* **ACTIVITY**: Set down the whole listing below exactly, without pictures.

* **SUPPLIED MATERIAL**:
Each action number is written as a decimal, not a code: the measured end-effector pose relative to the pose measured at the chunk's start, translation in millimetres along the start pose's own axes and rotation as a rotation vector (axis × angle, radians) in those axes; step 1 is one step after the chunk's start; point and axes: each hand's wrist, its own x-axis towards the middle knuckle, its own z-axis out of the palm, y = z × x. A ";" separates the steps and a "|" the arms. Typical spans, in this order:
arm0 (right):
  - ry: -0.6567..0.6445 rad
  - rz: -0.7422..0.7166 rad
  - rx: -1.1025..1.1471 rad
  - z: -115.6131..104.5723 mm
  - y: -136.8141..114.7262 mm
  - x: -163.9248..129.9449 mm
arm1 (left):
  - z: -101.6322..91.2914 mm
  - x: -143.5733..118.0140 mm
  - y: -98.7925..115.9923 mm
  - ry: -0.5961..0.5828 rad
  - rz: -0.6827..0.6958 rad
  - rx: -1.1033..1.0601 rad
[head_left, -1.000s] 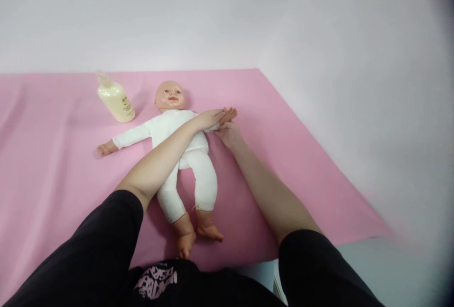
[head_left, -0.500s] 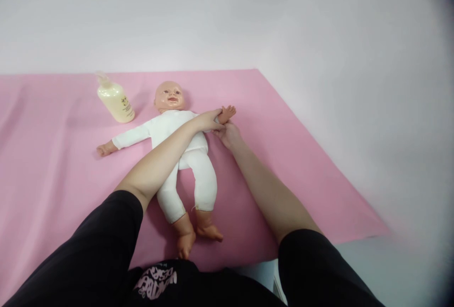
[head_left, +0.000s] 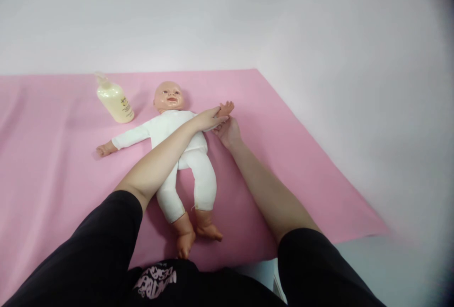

* **RESPONSE**:
Each action number is written as a decimal, not a code: the measured end-effector pose relative to the pose measured at the chunk's start, translation in millimetres along the start pose's own axes and rotation as a rotation vector (axis × angle, radians) in those axes; step 1 is one step after the chunk's start; point and axes: each hand's wrist, its own x-axis towards the middle knuckle, its own z-axis out of the palm, y = z × x. A ";" separates the steps and a "|" the arms. Typical spans, in this order:
arm0 (right):
  - ry: -0.6567..0.6445 rad
  - rz: -0.7422..0.7166 rad
  - rx: -1.1025..1.1471 rad
  - z: -115.6131..104.5723 mm
  - y: -136.8141..114.7262 mm
  - x: -163.9248..129.9449 mm
arm1 (left):
  - z: -101.6322..91.2914 mm
  - x: -143.5733..118.0140 mm
  - y: -98.7925..115.9923 mm
  - ry: -0.5961..0.5828 rad
  - rz: -0.6827..0.6958 rad
  - rx: -1.1033..1.0601 rad
[head_left, -1.000s] 
[head_left, -0.500s] 
[head_left, +0.000s] 

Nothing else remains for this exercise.